◆ **Task details**
Take the data below and copy exactly the lines starting at the one with "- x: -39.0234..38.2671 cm" and finishing at the one with "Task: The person", both included.
** Dataset content follows **
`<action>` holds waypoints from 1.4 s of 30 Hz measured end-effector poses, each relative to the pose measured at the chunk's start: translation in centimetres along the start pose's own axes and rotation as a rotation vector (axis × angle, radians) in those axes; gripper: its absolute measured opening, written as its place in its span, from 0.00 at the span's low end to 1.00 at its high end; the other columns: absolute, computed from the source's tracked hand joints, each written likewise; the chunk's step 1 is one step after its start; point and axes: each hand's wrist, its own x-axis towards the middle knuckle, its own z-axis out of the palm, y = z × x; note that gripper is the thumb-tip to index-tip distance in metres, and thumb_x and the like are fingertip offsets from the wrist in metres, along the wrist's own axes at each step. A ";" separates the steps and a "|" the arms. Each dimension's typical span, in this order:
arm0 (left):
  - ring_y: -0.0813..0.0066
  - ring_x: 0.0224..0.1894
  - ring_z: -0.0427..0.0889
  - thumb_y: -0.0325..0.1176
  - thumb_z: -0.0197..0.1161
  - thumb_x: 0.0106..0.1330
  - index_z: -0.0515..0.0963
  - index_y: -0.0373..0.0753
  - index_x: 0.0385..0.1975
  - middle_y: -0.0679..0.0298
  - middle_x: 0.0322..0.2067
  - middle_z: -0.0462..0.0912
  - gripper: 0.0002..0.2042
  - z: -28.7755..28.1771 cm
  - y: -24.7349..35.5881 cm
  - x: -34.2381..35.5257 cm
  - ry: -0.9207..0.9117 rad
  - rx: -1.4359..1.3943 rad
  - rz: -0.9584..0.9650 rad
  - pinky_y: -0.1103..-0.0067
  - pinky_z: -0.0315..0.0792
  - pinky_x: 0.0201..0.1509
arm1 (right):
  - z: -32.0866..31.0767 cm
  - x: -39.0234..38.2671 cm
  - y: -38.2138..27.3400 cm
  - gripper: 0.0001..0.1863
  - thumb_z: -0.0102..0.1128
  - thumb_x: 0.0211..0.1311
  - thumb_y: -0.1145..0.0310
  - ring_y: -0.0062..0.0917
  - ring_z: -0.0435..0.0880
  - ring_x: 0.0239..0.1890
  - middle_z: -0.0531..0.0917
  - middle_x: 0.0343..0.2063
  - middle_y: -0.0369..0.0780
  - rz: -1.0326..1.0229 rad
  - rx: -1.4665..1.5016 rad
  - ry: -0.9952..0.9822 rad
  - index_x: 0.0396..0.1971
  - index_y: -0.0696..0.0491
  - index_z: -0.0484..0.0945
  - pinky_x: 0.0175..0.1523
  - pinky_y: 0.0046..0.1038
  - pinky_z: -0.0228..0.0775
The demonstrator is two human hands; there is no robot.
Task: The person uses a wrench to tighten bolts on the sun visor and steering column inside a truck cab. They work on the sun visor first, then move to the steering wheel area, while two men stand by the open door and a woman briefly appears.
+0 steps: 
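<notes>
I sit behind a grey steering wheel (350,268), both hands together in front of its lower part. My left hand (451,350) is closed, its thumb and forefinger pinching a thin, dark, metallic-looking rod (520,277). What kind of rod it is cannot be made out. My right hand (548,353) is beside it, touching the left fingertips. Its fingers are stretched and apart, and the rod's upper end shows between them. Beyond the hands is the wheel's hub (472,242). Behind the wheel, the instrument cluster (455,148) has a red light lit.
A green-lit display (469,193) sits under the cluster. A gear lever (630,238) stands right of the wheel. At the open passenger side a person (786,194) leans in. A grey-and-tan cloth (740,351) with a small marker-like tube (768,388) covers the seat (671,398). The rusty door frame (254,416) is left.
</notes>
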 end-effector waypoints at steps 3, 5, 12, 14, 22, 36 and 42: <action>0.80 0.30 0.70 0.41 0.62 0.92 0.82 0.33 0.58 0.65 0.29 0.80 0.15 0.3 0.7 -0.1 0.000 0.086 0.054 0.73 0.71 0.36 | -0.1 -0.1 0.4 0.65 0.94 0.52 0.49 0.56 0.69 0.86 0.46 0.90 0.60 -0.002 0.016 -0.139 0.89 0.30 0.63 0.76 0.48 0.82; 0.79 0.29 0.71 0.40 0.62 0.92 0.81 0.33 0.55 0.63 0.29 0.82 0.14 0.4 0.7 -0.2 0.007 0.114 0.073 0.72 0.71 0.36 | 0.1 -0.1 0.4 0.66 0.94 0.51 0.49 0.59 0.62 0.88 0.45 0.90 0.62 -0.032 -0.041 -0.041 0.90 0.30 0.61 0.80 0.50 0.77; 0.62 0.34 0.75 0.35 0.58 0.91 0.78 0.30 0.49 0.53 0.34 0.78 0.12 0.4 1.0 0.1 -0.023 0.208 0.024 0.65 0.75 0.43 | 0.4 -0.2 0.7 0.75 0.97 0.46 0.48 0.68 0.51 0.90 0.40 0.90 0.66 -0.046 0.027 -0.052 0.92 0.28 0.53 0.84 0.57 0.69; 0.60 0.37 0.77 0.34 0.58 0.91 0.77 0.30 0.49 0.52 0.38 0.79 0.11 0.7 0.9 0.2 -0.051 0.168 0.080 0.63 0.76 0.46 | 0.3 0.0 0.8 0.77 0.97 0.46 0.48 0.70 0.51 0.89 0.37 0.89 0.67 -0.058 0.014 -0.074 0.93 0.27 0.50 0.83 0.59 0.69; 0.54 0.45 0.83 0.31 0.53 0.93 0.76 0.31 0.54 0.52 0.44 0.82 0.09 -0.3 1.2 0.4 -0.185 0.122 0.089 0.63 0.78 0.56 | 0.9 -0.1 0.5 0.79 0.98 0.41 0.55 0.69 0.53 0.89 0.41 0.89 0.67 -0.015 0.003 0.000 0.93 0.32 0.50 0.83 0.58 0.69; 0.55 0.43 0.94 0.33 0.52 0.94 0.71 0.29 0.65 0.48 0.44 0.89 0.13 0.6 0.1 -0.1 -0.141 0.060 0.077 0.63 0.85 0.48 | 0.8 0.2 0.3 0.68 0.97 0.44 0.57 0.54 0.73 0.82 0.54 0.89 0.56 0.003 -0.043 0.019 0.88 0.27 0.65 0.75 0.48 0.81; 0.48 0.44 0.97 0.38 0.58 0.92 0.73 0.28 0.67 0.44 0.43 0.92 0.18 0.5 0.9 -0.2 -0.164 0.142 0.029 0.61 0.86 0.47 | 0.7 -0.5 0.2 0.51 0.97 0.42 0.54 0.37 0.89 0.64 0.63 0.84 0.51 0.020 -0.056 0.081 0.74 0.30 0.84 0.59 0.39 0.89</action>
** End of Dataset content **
◆ **Worked solution**
  - x: -39.0234..38.2671 cm
  - y: -38.2138..27.3400 cm
  - gripper: 0.0001..0.1863
  - thumb_z: -0.0102..0.1128
  - thumb_x: 0.0211..0.1311
  - thumb_y: -0.1145..0.0310
  - ring_y: -0.0062..0.0917
  - ring_z: -0.0435..0.0880
  - ring_x: 0.0239..0.1890
  - middle_z: -0.0531..0.0917
  - middle_x: 0.0343..0.2063
  - middle_y: -0.0369..0.0780
  - rz: -1.0326..1.0229 rad
  - rx: -1.4665..1.5016 rad
  - ry: -0.9952..0.9822 rad
  - index_x: 0.0396..0.1971
  - index_y: -0.0696..0.0491
  - index_z: -0.0484..0.0945
  - pinky_x: 0.0175..0.1523
  - pinky_y: 0.0046..0.1038
  - pinky_z: -0.0228..0.0775
The demonstrator is two human hands; there is no robot.
Task: The person uses a wrench to tighten bolts on the sun visor and steering column inside a truck cab. They work on the sun visor first, then move to the steering wheel area, while two men stand by the open door and a woman briefly appears.

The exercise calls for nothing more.